_TRY IT_:
Each entry below is to be copied verbatim, with no line missing.

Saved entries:
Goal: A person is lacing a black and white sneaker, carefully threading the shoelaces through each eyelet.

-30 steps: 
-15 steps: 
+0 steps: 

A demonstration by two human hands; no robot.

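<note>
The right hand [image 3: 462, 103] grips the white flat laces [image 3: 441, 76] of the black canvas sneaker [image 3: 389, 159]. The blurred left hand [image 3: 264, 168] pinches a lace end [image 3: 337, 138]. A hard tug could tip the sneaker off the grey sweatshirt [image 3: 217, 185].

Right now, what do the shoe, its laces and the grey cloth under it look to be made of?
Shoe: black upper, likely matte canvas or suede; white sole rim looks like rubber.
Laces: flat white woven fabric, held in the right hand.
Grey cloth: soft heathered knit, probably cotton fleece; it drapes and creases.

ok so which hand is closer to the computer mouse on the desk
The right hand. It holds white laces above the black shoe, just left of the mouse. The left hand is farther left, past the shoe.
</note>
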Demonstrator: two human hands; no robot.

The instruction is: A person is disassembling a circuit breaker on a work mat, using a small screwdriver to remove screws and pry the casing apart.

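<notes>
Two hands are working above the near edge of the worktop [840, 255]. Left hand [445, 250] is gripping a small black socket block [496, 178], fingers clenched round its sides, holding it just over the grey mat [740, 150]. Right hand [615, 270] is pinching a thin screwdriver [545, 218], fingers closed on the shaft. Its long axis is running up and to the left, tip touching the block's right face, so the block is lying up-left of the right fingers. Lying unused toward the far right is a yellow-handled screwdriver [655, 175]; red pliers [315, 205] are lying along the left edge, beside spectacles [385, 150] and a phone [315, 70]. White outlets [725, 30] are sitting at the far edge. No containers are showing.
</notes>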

_WRITTEN ANSWER_:
Goal: A person is lacing a black and white sneaker, carefully threading the shoelaces through each eyelet.

-30 steps: 
-15 steps: 
+0 steps: 

A demonstration by two human hands; no robot.

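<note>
The right hand [image 3: 462, 103] grips the white flat laces [image 3: 441, 76] of the black canvas sneaker [image 3: 389, 159]. The blurred left hand [image 3: 264, 168] pinches a lace end [image 3: 337, 138]. A hard tug could tip the sneaker off the grey sweatshirt [image 3: 217, 185].

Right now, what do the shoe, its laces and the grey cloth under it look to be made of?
Shoe: black upper, likely matte canvas or suede; white sole rim looks like rubber.
Laces: flat white woven fabric, held in the right hand.
Grey cloth: soft heathered knit, probably cotton fleece; it drapes and creases.

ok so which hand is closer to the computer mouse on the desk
The right hand. It holds white laces above the black shoe, just left of the mouse. The left hand is farther left, past the shoe.
</note>
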Demonstrator: two human hands; no robot.

The instruction is: A person is disassembling a circuit breaker on a work mat, using a small screwdriver to remove screws and pry the casing apart.

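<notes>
Two hands are working above the near edge of the worktop [840, 255]. Left hand [445, 250] is gripping a small black socket block [496, 178], fingers clenched round its sides, holding it just over the grey mat [740, 150]. Right hand [615, 270] is pinching a thin screwdriver [545, 218], fingers closed on the shaft. Its long axis is running up and to the left, tip touching the block's right face, so the block is lying up-left of the right fingers. Lying unused toward the far right is a yellow-handled screwdriver [655, 175]; red pliers [315, 205] are lying along the left edge, beside spectacles [385, 150] and a phone [315, 70]. White outlets [725, 30] are sitting at the far edge. No containers are showing.
</notes>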

The output contains the complete answer to the exercise.